The forceps delivery did not work. My baby’s head got stuck and the emergency C- section was then the only option. I was half-conscious at this point, from the tiredness and the drugs.

From there, it did not take long until I met my darling son. He was born healthy and weighing 3.8 kgs. We survived. Of course, I was happy but it was difficult to feel joy not feeling my body from my waist down. It all felt like a dream. The weirdest thing is that when I was pregnant I had a dream exactly like this, that I gave birth to my baby half-conscious, that I did not quite know what was going on. What an irony it was that this happened in such away. It felt that all that work I did over the past year to remain present was for nothing. I wanted to be present in that moment and enjoyed and instead, I was exhausted and drugged.

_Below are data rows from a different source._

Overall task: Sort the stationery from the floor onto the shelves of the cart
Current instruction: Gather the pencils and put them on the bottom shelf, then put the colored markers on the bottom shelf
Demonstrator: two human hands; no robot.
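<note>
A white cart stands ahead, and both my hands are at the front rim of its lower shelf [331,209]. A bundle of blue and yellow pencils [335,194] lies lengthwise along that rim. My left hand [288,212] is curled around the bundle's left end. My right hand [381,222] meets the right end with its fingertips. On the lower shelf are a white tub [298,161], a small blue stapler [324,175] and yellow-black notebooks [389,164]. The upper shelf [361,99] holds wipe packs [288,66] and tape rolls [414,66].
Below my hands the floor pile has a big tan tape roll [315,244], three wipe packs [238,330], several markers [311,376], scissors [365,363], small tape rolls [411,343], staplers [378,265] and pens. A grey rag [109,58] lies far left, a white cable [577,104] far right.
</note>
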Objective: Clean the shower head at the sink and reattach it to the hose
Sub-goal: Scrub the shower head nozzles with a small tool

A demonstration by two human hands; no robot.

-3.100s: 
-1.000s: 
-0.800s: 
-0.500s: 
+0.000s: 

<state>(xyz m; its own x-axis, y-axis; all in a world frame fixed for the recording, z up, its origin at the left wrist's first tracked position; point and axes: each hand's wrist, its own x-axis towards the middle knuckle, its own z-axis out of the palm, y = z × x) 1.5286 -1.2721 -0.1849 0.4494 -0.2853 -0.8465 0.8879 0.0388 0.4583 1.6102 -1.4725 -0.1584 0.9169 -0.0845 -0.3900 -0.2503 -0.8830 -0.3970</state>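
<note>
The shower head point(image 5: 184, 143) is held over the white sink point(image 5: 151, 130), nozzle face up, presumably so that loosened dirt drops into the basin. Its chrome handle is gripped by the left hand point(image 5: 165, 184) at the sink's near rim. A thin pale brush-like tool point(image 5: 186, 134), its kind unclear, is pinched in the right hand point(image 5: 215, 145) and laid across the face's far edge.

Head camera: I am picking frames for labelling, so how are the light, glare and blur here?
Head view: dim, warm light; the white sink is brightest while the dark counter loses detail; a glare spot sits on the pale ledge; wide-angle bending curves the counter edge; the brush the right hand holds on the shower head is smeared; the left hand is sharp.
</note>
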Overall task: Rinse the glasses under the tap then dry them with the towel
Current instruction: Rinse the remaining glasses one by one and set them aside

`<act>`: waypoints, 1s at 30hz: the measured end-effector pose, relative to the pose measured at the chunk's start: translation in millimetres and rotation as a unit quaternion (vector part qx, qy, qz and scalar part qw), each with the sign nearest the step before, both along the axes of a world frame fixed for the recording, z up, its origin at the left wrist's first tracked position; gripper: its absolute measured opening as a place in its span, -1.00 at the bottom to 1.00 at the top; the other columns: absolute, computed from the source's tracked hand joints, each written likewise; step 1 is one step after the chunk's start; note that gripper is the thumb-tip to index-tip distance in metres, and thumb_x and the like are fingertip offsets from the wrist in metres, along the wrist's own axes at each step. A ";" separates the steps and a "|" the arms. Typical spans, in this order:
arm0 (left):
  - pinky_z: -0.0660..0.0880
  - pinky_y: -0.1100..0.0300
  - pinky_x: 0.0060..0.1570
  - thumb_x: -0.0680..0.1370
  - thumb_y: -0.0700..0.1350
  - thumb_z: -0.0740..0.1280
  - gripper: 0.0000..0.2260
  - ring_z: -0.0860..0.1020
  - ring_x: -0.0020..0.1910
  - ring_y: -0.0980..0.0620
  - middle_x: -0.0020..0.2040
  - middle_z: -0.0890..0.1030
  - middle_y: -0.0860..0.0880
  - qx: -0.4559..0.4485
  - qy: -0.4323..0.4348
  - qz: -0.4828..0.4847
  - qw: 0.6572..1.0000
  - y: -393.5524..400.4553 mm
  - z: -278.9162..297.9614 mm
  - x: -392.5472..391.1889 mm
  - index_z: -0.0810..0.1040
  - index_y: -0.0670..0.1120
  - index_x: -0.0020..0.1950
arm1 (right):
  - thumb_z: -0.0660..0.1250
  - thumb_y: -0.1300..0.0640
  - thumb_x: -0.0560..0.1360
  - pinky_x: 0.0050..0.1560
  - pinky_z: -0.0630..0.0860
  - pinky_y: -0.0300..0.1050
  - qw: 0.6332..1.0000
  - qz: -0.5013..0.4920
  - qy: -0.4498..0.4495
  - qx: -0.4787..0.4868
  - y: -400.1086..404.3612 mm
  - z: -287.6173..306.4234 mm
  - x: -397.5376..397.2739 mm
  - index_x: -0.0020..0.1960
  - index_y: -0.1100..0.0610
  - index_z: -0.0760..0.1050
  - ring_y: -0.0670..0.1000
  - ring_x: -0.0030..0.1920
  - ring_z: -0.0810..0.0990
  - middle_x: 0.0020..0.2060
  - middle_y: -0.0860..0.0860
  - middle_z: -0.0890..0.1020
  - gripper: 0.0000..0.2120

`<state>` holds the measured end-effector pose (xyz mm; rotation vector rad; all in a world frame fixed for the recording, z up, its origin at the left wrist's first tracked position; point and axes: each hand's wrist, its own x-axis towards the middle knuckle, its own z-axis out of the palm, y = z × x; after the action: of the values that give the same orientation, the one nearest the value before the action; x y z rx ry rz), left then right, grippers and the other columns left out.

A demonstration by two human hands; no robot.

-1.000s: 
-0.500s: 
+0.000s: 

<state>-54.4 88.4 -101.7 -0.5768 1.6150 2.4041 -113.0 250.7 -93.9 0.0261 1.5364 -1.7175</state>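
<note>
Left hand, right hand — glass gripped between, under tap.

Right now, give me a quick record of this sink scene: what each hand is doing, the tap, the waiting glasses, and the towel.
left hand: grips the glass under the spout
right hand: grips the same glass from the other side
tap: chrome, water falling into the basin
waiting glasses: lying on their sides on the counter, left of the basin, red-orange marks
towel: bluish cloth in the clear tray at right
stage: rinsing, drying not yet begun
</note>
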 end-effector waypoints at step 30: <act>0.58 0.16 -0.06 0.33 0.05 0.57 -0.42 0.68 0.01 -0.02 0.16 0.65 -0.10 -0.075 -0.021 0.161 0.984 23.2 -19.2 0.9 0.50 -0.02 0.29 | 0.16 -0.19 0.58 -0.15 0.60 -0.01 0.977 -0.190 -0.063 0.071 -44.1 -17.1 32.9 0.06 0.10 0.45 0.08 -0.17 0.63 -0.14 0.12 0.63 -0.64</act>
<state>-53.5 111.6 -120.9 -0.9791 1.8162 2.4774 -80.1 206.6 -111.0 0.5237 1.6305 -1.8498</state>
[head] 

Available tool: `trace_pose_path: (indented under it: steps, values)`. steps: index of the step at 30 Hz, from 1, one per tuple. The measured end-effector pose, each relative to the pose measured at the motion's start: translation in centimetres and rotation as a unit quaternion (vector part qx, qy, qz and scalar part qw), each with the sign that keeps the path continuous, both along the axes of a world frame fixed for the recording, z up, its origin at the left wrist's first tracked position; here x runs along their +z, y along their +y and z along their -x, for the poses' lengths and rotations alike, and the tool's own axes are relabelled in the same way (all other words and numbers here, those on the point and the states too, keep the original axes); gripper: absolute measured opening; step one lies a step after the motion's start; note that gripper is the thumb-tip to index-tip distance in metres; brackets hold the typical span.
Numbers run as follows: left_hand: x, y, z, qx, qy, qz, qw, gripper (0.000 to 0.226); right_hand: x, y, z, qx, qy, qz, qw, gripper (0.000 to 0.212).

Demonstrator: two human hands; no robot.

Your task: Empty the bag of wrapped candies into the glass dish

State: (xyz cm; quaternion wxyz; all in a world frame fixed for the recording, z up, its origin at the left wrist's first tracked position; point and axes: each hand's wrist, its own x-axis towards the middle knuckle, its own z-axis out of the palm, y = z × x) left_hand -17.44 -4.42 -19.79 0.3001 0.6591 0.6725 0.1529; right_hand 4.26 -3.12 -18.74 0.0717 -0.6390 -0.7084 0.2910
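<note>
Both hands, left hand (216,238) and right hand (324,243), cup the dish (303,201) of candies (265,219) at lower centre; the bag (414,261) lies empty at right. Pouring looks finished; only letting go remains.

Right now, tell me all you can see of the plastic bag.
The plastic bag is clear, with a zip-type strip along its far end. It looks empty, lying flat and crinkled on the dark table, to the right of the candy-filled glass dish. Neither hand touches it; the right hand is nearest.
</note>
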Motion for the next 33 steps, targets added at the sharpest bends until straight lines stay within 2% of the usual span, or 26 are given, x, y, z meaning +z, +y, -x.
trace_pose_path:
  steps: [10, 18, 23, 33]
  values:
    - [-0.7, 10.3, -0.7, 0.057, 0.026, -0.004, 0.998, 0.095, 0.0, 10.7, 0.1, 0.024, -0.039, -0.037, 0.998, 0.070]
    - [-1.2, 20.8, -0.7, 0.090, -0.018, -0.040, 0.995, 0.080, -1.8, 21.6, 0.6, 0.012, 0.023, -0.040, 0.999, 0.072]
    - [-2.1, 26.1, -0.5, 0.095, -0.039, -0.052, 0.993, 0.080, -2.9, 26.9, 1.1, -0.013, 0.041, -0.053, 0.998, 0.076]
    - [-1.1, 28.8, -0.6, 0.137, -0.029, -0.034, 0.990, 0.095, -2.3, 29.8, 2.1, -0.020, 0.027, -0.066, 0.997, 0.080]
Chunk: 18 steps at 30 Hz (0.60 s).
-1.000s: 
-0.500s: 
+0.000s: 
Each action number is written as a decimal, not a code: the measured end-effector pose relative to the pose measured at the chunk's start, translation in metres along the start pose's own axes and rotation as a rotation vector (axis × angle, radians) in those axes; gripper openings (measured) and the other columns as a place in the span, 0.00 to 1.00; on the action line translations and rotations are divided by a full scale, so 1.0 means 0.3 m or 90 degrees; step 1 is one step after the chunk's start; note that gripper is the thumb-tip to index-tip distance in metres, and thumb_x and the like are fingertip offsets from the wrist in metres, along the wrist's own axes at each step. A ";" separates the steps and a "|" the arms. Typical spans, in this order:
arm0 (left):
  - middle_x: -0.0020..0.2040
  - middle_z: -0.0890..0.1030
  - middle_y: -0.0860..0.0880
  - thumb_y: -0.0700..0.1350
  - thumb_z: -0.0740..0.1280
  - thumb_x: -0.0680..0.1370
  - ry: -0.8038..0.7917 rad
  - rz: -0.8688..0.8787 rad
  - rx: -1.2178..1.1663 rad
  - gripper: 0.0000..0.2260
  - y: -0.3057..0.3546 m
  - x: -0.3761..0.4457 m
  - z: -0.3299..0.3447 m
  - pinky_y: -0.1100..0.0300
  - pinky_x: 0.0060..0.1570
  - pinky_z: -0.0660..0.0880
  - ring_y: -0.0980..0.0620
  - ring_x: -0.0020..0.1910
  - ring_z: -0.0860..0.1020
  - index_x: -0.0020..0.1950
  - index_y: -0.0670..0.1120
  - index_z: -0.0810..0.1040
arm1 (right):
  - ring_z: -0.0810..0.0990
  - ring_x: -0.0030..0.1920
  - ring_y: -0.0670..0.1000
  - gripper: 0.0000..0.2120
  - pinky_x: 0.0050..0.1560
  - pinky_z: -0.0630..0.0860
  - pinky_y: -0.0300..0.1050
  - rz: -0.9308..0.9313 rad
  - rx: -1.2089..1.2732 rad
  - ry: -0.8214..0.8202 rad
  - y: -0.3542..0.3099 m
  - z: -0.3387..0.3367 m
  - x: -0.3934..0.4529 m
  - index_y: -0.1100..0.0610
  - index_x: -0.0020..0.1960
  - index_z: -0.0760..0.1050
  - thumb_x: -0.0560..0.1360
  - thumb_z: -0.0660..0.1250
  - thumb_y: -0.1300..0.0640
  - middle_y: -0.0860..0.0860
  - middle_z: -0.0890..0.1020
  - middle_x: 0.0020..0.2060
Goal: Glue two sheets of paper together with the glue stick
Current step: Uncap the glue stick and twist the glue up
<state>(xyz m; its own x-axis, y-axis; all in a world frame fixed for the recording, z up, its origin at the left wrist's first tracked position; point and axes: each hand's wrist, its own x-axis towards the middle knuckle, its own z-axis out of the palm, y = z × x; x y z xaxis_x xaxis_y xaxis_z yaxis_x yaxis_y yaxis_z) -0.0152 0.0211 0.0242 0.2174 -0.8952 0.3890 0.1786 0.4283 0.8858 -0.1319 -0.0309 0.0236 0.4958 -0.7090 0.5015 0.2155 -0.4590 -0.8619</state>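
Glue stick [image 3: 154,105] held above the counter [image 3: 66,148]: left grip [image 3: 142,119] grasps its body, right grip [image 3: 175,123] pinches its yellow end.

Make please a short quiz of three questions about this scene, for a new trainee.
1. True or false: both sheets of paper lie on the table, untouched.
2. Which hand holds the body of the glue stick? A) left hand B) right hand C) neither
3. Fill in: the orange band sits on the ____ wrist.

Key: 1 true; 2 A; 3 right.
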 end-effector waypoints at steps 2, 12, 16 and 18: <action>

Possibly, the type of birth that I had could have been different if the whole process started with a meditation. While often I am able to use my thoughts to create the desired outcome, it is much easier to do so if the conditions are favourable when I am meditating. When I am at home, on the beach, or in the woods, it is easy to meditate.

Medical interventions and hospitals are not my preferred settings. I believe this applies to other people too. If in the labour ward there was a room where I could sit comfortably on the floor and someone who could guide me, this would have made a massive difference to my birth experience. Hopefully, as the world is waking up and more and more people meditate daily, this will change. Hopefully, more women will be able to deliver naturally and enjoy precious moments with their babies without synthetic drugs. Hopefully, the money invested in additional packets of synthetic opioids given to each patient could be spent on employing mindfulness leaders.

We survived and are here and happy. We are still able to enjoy nature. That’s why I am not inserting a picture from a labour ward. Here is the picture from one of our first walks in the nearby woods.

Pond in the woods


Finally, I would like to thank the amazing NHS staff, for ongoing support throughout this beautiful yet difficult for us time.